> What is being asked: All entries should be output exactly as they stand.

*** Dataset records ***

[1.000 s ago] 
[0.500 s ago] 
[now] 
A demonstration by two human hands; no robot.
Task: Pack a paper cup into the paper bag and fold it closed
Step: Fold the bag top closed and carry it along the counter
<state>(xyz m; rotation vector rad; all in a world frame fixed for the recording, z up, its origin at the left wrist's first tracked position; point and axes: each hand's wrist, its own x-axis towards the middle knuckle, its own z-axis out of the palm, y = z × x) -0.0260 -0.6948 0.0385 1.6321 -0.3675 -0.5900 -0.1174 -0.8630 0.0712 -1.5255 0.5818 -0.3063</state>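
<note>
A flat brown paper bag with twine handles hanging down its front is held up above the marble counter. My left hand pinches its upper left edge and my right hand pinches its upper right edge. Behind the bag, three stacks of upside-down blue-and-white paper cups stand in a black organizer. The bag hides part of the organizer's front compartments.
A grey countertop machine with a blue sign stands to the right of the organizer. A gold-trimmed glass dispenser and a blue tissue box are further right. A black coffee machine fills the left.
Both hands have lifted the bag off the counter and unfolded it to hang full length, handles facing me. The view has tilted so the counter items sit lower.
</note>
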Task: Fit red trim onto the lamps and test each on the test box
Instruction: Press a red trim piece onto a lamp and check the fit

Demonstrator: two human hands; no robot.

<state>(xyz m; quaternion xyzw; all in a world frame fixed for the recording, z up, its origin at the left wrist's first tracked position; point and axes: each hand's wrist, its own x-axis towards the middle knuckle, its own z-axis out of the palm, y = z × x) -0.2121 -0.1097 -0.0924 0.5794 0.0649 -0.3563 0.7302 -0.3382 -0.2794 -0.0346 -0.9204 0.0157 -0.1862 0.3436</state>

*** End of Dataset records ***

> Completed exercise:
[1.000 s ago] 
[0.500 s ago] 
[now] 
A demonstration by two human hands; no robot.
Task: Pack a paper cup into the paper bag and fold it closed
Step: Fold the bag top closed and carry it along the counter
<state>(xyz m; rotation vector rad; all in a world frame fixed for the recording, z up, its origin at the left wrist's first tracked position; point and axes: each hand's wrist, its own x-axis towards the middle knuckle, its own z-axis out of the palm, y = z × x) -0.0260 -0.6948 0.0385 1.6321 -0.3675 -0.5900 -0.1174 -0.8630 0.0712 -1.5255 0.5818 -0.3063</state>
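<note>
A flat brown paper bag with twine handles hanging down its front is held up above the marble counter. My left hand pinches its upper left edge and my right hand pinches its upper right edge. Behind the bag, three stacks of upside-down blue-and-white paper cups stand in a black organizer. The bag hides part of the organizer's front compartments.
A grey countertop machine with a blue sign stands to the right of the organizer. A gold-trimmed glass dispenser and a blue tissue box are further right. A black coffee machine fills the left.
Both hands have lifted the bag off the counter and unfolded it to hang full length, handles facing me. The view has tilted so the counter items sit lower.
</note>
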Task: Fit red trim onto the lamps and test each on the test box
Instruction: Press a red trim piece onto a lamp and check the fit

Demonstrator: two human hands; no robot.

<state>(xyz m; quaternion xyzw; all in a world frame fixed for the recording, z up, its origin at the left wrist's first tracked position; point and axes: each hand's wrist, its own x-axis towards the middle knuckle, its own z-axis out of the palm, y = z × x) -0.2121 -0.1097 -0.0924 0.5794 0.0649 -0.3563 0.7302 -0.3382 -0.2794 -0.0346 -0.9204 0.0157 -0.1862 0.3436</state>

Nothing else is part of this exercise.